Canadian foreign minister Cuba bound for Venezuela talks
Canadian Foreign Minister, Chrystia Freeland, announced on Thursday. August 22 that she will head to Cuba next week to discuss the crisis in Venezuela and Havana’s support for the besieged Nicolás Maduro regime.
Freeland will meet on August 28 with her Cuban peer Bruno Rodríguez, with whom she has already discussed the issue in June in Toronto.
“We believe it is important to explore all possible paths to a resolution of the situation (in Venezuela),” Freeland said at a joint press conference with US Secretary of State Mike Pompeo, in Ottawa.
“With that in mind, I will travel to Cuba next week for a bilateral meeting with the Cuban Foreign Minister,” she said..
Canada supports, along with the United States and fifty countries, the parliamentary leader Juan Guaidó, who was proclaimed in January interim president with a view to promoting the departure of the “usurper” president and Organize new elections.
Cuba is one of Maduro’s strongest allies, still clinging to power despite international pressure led by Washington.
Pompeo commented: “We have always said that there can be no free and fair elections while Maduro is in power. And we continue working to achieve that goal on behalf of the Venezuelan people.”

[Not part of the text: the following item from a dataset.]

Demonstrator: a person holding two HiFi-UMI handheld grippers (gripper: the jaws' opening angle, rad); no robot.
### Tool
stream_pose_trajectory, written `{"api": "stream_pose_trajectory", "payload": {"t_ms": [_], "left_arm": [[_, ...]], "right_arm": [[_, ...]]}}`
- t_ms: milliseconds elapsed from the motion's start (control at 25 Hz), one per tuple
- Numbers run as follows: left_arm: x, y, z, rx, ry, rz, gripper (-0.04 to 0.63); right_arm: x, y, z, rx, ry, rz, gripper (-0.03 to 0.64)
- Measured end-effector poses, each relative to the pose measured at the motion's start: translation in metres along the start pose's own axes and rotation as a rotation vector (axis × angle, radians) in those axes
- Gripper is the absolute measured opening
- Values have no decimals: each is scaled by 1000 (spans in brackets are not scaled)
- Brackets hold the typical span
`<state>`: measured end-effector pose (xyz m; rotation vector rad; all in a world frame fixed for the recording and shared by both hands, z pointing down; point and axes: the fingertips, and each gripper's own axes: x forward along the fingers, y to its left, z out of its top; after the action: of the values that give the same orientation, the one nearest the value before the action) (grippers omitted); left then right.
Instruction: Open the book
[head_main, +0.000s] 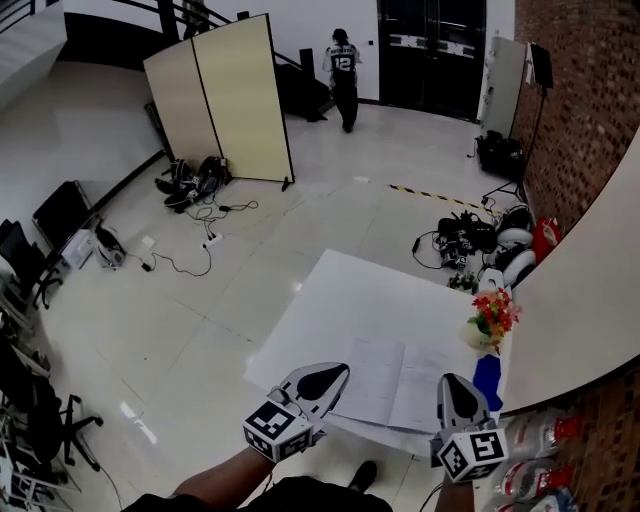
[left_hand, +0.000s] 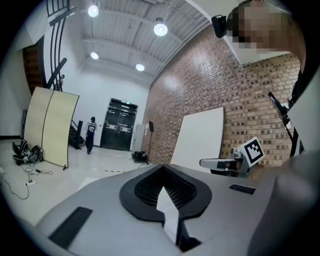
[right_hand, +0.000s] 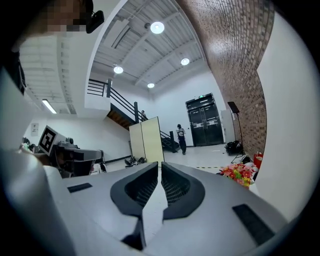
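The book (head_main: 395, 385) lies open on the white table (head_main: 340, 300), two pale pages facing up near the table's front edge. My left gripper (head_main: 338, 372) hovers over the book's left page, jaws together and nothing held. My right gripper (head_main: 452, 382) hangs above the book's right edge, also shut and empty. Both gripper views look level across the room, so the book is hidden in them. In the left gripper view the left gripper (left_hand: 162, 192) shows only a thin pale slit between its pads. The right gripper (right_hand: 160, 172) looks the same in its own view.
A pot of red and yellow flowers (head_main: 493, 315) and a blue object (head_main: 487, 380) stand at the table's right side, by a curved white board (head_main: 580, 300). Bottles (head_main: 530, 440) are at the lower right. A person (head_main: 343, 75), a folding screen (head_main: 225, 100) and floor cables lie beyond.
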<state>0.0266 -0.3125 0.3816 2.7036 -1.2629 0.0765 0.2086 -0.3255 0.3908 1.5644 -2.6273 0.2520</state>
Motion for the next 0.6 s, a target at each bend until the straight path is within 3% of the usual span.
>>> {"api": "stream_pose_trajectory", "payload": {"t_ms": [120, 360, 480, 600], "left_arm": [[-34, 5, -6, 14, 11, 20, -5], [-100, 10, -13, 7, -7, -49, -5], [-118, -10, -17, -20, 4, -93, -5], [-132, -40, -15, 1, -1, -122, -5]], "right_arm": [[-17, 33, 3, -29, -8, -42, 6], [-53, 110, -4, -12, 6, -87, 6], [-81, 132, -8, -45, 31, -113, 6], [-112, 140, -6, -45, 7, -123, 6]]}}
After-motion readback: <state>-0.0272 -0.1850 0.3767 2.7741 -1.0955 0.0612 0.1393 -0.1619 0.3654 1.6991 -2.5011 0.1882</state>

The Freeland office said the visit to Cuba will address several urgent issues, including humanitarian aid to Venezuela and purchases of Venezuelan oil from the Caribbean island.
Canada has a prominent role in the Lima Group, a block of a dozen American countries created to find a solution to the Venezuelan crisis, in which the United States does not participate.
Freeland has claimed before that Cuba had “a role to play” in finding a peaceful solution to the crisis in Venezuela.